Talvez porque as raparigas não se sentiam muito à vontade de serem fotografadas por baixo. Mas também acho que não havia necessidade.
O grande plano que vemos do pénis no interior de uma vagina é uma versão upgrade do que mostrou em Enter the Void?
Sim, é um upgrade. No fundo é uma referência a esse filme. Aliás, neste filme existem vários elementos que aparecem em outros filmes meus.
Os seus filmes habituaram-nos a personagens que consomem vários tipos de drogas. Qual foi no seu caso as experiências que teve?
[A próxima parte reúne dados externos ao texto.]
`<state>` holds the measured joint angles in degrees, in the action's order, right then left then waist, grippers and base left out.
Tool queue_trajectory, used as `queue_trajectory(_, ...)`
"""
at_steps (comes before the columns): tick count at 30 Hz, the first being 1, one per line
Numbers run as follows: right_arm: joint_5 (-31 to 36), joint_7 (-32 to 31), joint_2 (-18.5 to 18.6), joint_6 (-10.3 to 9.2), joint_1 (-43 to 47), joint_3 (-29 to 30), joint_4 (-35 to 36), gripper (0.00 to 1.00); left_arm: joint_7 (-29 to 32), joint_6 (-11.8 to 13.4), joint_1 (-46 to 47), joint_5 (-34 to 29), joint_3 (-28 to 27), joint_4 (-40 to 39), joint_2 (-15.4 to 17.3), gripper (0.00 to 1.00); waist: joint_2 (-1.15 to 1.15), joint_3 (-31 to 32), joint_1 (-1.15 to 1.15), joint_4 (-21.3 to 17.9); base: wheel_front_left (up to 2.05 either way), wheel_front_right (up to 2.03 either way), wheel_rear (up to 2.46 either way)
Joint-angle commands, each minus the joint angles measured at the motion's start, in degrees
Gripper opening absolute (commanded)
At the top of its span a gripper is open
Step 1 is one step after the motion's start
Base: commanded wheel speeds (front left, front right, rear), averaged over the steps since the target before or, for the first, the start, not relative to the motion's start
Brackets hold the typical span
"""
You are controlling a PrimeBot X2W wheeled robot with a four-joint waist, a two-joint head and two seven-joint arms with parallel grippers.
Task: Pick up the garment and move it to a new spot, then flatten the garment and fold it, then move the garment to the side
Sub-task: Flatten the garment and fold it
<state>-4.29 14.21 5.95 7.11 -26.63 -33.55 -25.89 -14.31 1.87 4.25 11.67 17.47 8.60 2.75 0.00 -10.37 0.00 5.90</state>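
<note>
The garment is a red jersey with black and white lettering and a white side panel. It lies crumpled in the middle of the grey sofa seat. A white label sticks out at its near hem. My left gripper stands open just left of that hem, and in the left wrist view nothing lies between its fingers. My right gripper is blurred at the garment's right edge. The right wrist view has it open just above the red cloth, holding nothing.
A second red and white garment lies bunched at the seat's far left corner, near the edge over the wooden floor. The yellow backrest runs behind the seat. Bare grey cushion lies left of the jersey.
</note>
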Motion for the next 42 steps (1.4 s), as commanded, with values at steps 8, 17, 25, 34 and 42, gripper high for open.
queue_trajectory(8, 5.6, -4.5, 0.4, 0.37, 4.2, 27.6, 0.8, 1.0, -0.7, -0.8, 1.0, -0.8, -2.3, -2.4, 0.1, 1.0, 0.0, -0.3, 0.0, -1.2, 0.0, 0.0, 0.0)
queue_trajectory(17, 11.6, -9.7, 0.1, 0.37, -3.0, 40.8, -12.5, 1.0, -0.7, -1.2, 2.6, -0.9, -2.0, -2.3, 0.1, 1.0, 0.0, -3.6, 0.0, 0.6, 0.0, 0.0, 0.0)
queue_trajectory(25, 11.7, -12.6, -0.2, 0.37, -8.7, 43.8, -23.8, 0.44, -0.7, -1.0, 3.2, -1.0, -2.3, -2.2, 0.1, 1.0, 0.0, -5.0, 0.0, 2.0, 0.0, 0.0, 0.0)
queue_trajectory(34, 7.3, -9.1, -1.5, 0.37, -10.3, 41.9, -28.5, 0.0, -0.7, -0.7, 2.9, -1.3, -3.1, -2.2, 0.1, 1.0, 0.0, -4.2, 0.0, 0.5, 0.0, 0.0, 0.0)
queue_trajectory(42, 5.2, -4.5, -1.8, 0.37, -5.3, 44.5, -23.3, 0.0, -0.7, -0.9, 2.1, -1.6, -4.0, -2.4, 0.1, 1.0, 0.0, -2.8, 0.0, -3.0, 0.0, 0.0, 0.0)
Experimentei vários tipos de drogas. Mas nunca me senti viciado em nada. Interessava-se mais a experiência em si e as novas perspectivas com a ajuda de químicos. Mas conheço tanta gente que se perdeu devido ao consumo de drogas. Não só pela heroína, mas pela cocaína também. Vi muitos casais destruídos devido à cocaína, pois abre muitas portas, mas também as fecha.
Esse tipo de experimentação de que fala, permite-lhe ter uma nova perspectiva sobre a sua arte?
Não, nem por isso. Mesmo que a minha primeira experiência com LSD tenha sido incrível. É algo muito atraente, mas também assustador.
Já falou das suas experiências com drogas. E que tipo de experiências (ou desejos) sexuais quis representar neste filme?
Fazer uma ménage a trois pode ser divertido! [risos]
A banda sonora deste filme é muito curiosa. Poderia falar um pouco sobre as suas escolhas?
Antes de fazer os meus filmes normalmente não tenho qualquer ideia sobre a música que irei usar. Mas vou usando o iTunes do meu computador. Uma forma de escolher será rever todas as minhas músicas que têm cinco estrelas, que possa ouvir vezes sem conta e que possam funcionar nessas cenas. Por exemplo, as Variações Goldberg, do Glenn Gould. A verdade é quando as experimentei nas cenas de sexo assentavam perfeitamente.
Tinha planeado fazer este filme em inglês desde o início?
Sim. Mas este filme jamais poderia ser feito na América. Por isso trouxemos um actor americano para aqui.
Depois de Irreversível e de Enter the Void, parece que se tornou cada vez mais provocador. O que lhe apetece fazer a seguir?
Não sei, talvez um documentário.
Algum tema que o tente?
Fiz uma curta documental em África e gostei da experiência.